>>>>>
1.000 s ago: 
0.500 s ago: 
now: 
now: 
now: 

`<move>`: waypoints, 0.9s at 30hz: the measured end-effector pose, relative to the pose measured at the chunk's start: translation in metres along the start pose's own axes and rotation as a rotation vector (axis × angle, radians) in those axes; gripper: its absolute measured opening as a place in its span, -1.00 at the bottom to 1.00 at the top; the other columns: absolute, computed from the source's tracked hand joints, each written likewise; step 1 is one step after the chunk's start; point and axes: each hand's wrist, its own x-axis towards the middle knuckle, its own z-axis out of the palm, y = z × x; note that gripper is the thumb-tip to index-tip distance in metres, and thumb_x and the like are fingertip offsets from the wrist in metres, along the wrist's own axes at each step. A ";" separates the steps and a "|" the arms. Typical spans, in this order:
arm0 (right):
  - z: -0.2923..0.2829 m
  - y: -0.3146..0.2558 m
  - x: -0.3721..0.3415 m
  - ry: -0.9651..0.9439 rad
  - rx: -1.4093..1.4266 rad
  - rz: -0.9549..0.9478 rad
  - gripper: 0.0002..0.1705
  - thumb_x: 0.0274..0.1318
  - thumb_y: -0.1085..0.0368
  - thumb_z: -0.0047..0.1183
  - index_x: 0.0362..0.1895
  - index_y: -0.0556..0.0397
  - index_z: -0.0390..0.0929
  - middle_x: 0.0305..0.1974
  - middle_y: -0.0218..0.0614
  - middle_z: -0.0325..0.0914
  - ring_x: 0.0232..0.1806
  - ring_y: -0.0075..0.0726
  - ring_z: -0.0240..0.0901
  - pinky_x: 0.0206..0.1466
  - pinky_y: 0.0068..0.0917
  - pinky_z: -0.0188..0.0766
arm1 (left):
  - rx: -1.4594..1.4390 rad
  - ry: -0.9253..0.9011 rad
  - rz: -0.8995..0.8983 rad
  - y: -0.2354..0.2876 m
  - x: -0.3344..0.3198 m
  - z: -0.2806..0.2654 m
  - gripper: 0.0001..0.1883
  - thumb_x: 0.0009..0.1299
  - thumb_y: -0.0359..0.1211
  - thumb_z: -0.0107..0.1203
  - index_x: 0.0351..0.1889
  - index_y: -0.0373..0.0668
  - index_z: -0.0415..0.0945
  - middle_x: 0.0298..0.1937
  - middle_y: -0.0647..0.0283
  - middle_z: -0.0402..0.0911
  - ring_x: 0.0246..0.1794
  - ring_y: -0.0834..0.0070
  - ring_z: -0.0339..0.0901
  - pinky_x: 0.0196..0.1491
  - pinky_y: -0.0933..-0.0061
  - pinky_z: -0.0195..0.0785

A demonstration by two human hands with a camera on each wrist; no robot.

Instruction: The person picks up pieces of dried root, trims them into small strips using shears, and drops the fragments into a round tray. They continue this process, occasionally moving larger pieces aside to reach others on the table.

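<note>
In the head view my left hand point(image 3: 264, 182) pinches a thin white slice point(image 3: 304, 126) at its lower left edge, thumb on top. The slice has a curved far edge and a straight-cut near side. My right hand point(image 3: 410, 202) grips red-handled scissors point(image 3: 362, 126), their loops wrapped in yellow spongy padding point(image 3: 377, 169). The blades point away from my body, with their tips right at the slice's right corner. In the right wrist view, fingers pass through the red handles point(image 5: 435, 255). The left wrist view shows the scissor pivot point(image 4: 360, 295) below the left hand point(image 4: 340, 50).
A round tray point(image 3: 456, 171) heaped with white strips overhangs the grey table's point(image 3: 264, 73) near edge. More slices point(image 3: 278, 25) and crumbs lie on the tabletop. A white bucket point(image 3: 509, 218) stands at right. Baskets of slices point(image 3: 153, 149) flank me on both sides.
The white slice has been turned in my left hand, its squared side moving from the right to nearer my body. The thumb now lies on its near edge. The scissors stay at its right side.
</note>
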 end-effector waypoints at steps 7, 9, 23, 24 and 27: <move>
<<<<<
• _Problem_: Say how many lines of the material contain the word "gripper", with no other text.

• _Answer for the task_: 3